- New Options for Defending Trade Secrets
- November 2, 2016 | Authors: Lauri E. Cleary; Joshua Carl Schmand
- Law Firm: Lerch, Early & Brewer, Chartered - Bethesda Office
In this time of partisan politics, it is noteworthy that a significant piece of business legislation - the Defend Trade Secrets Act of 2016 (DTSA) - was passed by the House and Senate in April with near-unanimous support.
The DTSA went into effect on May 11, 2016 three years after the Obama administrationcame out in support of such legislation when then-Attorney General Eric Holder said of the new reality of corporate espionage: “There are only two categories of companies affected by trade-secret theft: those that know they’ve been compromised and those that don’t know yet.”
So what exactly does the new law do for companies like the small business you own or manage that isn’t necessarily worried about international intrigue because you operate on a national, regional, or local level? In a nutshell, it can help you protect your company’s intellectual property with some powerful new tools.
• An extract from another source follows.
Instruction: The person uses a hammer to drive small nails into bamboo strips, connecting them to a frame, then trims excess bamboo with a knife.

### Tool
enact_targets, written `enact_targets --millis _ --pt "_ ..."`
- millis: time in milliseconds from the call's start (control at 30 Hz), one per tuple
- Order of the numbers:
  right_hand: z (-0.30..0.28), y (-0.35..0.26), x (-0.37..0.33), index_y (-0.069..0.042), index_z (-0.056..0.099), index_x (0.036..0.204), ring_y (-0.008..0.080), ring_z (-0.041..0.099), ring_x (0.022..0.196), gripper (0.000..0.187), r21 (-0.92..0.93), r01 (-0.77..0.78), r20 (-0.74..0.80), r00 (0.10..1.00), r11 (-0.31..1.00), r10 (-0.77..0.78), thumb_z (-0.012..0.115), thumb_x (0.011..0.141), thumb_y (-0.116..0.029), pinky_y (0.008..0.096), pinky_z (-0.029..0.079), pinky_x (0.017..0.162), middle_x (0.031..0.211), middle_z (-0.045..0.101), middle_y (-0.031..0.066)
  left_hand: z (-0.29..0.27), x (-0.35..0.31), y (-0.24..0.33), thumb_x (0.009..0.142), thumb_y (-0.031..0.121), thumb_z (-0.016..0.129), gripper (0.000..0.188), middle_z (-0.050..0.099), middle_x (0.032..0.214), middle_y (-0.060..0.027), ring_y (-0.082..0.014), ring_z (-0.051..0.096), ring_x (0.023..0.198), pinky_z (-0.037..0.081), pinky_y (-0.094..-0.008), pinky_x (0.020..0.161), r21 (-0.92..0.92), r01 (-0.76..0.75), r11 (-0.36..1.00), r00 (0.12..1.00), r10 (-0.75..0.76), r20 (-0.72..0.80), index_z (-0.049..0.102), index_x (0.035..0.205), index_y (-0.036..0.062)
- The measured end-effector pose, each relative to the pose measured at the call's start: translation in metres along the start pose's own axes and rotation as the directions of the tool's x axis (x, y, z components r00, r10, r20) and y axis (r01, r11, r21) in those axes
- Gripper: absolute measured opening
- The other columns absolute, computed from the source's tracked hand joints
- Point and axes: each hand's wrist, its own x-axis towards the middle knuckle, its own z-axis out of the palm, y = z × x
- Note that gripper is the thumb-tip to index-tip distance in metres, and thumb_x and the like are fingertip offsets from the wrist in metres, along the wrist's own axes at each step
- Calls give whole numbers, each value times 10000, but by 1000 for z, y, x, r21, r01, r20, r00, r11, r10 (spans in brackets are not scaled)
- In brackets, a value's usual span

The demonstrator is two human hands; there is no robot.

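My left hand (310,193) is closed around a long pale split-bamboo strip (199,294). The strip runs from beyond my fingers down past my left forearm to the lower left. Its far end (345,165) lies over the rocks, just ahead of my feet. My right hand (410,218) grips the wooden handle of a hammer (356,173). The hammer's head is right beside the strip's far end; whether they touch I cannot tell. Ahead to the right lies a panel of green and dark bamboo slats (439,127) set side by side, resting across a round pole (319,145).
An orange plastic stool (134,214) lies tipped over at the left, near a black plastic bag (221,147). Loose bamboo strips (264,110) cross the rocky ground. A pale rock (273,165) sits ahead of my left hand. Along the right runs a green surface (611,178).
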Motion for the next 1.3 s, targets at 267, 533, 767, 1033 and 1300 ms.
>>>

DTSA’s Impact on Your Company
The DTSA provides new tools for combating those who would disclose or use your “secret recipe,” customer information, or other proprietary information you have worked so hard to develop and safeguard. A lso, as patent and other protections are becoming increasingly more problematic and cost prohibitive - especially to small businesses - trade secret protections like those afforded by the DTSA are less complicated and increasingly more attractive for protecting effort and innovation more affordably. Specifically, the DTSA:
- Allows you to proceed in federal court.
- Creates a private, civil cause of action for “trade secret” misappropriation related to a product or service “used in, or intended for use in, interstate or foreign commerce.”
- Permits uniform enforcement for “trade secret” misappropriation, eliminating the need to rely on widely differing state laws and allowing claims to be brought within three years from when the misappropriation occurred or from the reasonable date by which you should have discovered it.
- Defines “trade secret” broadly, to include customer lists and other business or financial information of value, as long as you take reasonable measures to protect such secret information. Significantly, “trade secrets” under the DTSA need not be novel, if the other requirements are met.
- Does not preempt all non-contractual remedies, allowing you to pursue a federal DTSA claim even if you have a parallel state claim you’d like to bring, such as breach of confidentiality or fiduciary duty.
Controversy Over Seizure Orders
The DTSA’s most controversial new remedy allows federal judges to enter ex parte seizure orders in cases of willful or malicious misappropriation, allowing seizure of the stolen trade secret and/or property necessary to prevent the dissemination of a stolen trade secret from the alleged misappropriator without notice or opportunity to be heard.
Obtaining a seizure order requires showing irreparable injury, as well as a likelihood of success in proving that the information misappropriated is a “trade secret,” and the person who misappropriated or conspired to misappropriate it did so “by improper means,” including theft and misrepresentation. These seizure orders are available only to address “extraordinary circumstances” and as of this writing none have been granted.
The DTSA puts federal trade secret protection on par with protections granted only to copyrighted, trademarked, and patented material. Employers should modify existing employment agreements to reflect the changes effected by the DTSA, and it is critical that they alert employees in new agreements that they may disclose “trade secrets” to a government official or attorney for the sole purpose of reporting a suspected violation of law. If your agreements do not include notice of this “whistleblower” immunity, you cannot recover attorney’s fees or be awarded punitive damages under the DTSA.
The time is now for you to consider your business’ trade secrets and, if appropriate, to update your contractual and other protections against breaches of confidentiality, disclosure of proprietary information that may qualify as trade secrets, and intellectual property ownership provisions.